PETSC ERROR when running in mpi

Hello FEniCS community, I meet some PETSC error while mpiexec python files in dolfinx/dolfinx docker environment on a 112 core workstation.

For a high DOFs problem, (100x100x100 mesh for this MWE’s variational problem) ,
mesh = BoxMesh(MPI.COMM_WORLD, [np.array([0,0,0]), np.array([1,1,1])], [100, 100, 100])
my code runs fine with mpiexec -n 8 python3 mwe.py, but crashes for
mpiexec -n 16 python3 mwe.py, with error:
[11]PETSC ERROR: ------------------------------------------------------------------------
[11]PETSC ERROR: Caught signal number 7 BUS: Bus Error, possibly illegal memory access
[11]PETSC ERROR: Try option -start_in_debugger or -on_error_attach_debugger
[11]PETSC ERROR: or see https://www.mcs.anl.gov/petsc/documentation/faq.html#valgrind
[11]PETSC ERROR: or try http://valgrind.org on GNU/linux and Apple Mac OS X to find memory corruption errors
[11]PETSC ERROR: configure using --with-debugging=yes, recompile, link, and run
[11]PETSC ERROR: to get more information on the crash.
[11]PETSC ERROR: Run with -malloc_debug to check if memory corruption is causing the crash.
application called MPI_Abort(MPI_COMM_WORLD, 59) - process 11

For a small dimensional problem, say
mesh = BoxMesh(MPI.COMM_WORLD, [np.array([0,0,0]), np.array([1,1,1])], [3, 3, 3])
the core number can reach higher than large problem, and mpiexec with up to 22 cores work fine, but fails when
root@43279990c8d7:~/shared/dolfinx# mpiexec -n 23 python3 mwe.py
with error:
[1]PETSC ERROR: ------------------------------------------------------------------------
[1]PETSC ERROR: Caught signal number 11 SEGV: Segmentation Violation, probably memory access out of range
[1]PETSC ERROR: Try option -start_in_debugger or -on_error_attach_debugger
[1]PETSC ERROR: or see https://www.mcs.anl.gov/petsc/documentation/faq.html#valgrind
[1]PETSC ERROR: or try http://valgrind.org on GNU/linux and Apple Mac OS X to find memory corruption errors
[1]PETSC ERROR: configure using --with-debugging=yes, recompile, link, and run
[1]PETSC ERROR: to get more information on the crash.
[1]PETSC ERROR: Run with -malloc_debug to check if memory corruption is causing the crash.
application called MPI_Abort(MPI_COMM_WORLD, 59) - process 1
[10]PETSC ERROR: ------------------------------------------------------------------------
[10]PETSC ERROR: Caught signal number 11 SEGV: Segmentation Violation, probably memory access out of range
[10]PETSC ERROR: Try option -start_in_debugger or -on_error_attach_debugger
[10]PETSC ERROR: or see https://www.mcs.anl.gov/petsc/documentation/faq.html#valgrind
[10]PETSC ERROR: or try http://valgrind.org on GNU/linux and Apple Mac OS X to find memory corruption errors
[10]PETSC ERROR: configure using --with-debugging=yes, recompile, link, and run
[10]PETSC ERROR: to get more information on the crash.
[10]PETSC ERROR: Run with -malloc_debug to check if memory corruption is causing the crash.
application called MPI_Abort(MPI_COMM_WORLD, 59) - process 10

I’m really new to mpi, and I think the solutions in error log is for PETSC but not MPI commands?

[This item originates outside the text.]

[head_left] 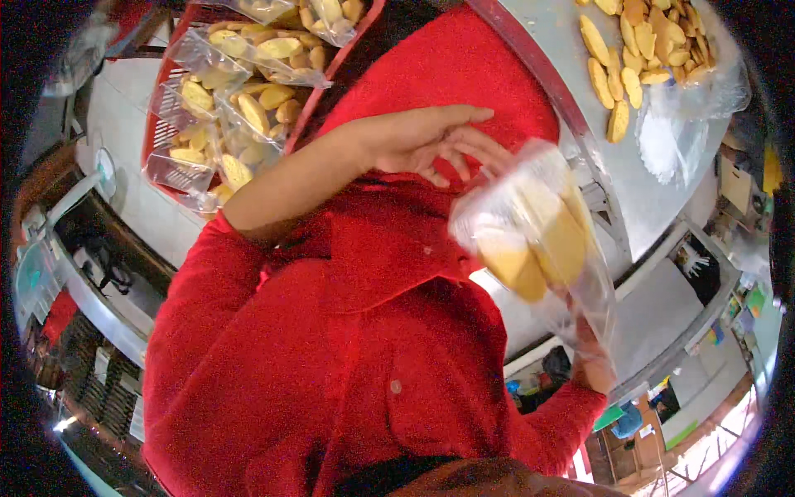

May some one show me some hint on where has gone wrong. So far I suppose it’s docker’s problem (but I make no constriant on docker so it should have access on all cores)
or PETSC problem (Frequently Asked Questions (FAQ) — PETSc 3.15.3 documentation. , but here the problem should not be a excessive large matrix) .

The code is run on a workstation with 4 Intel Xeon 8280M cpus, each with 28 cores and 56 threads.
MWE:

from mpi4py import MPI
from dolfinx import (Function, FunctionSpace, BoxMesh)
from dolfinx.fem import LinearProblem
from dolfinx.io import XDMFFile
from ufl import FiniteElement, TestFunction, TrialFunction, dx, inner

mesh = BoxMesh(MPI.COMM_WORLD, [np.array([0,0,0]), np.array([1,1,1])],
               [3, 3, 3])
elem_type = FiniteElement("Lagrange", mesh.ufl_cell(), 1)
V = FunctionSpace(mesh, elem_type)

f = Function(V)
f.interpolate(lambda x: x[0]*x[0] + x[1]*x[1])

u, v = TrialFunction(V), TestFunction(V)
a = inner(u, v)*dx
L = inner(f, v)*dx

problem = LinearProblem(a, L, petsc_options={"ksp_type": "preonly", "pc_type": "lu",
                                            'pc_factor_mat_solver_type': 'mumps'})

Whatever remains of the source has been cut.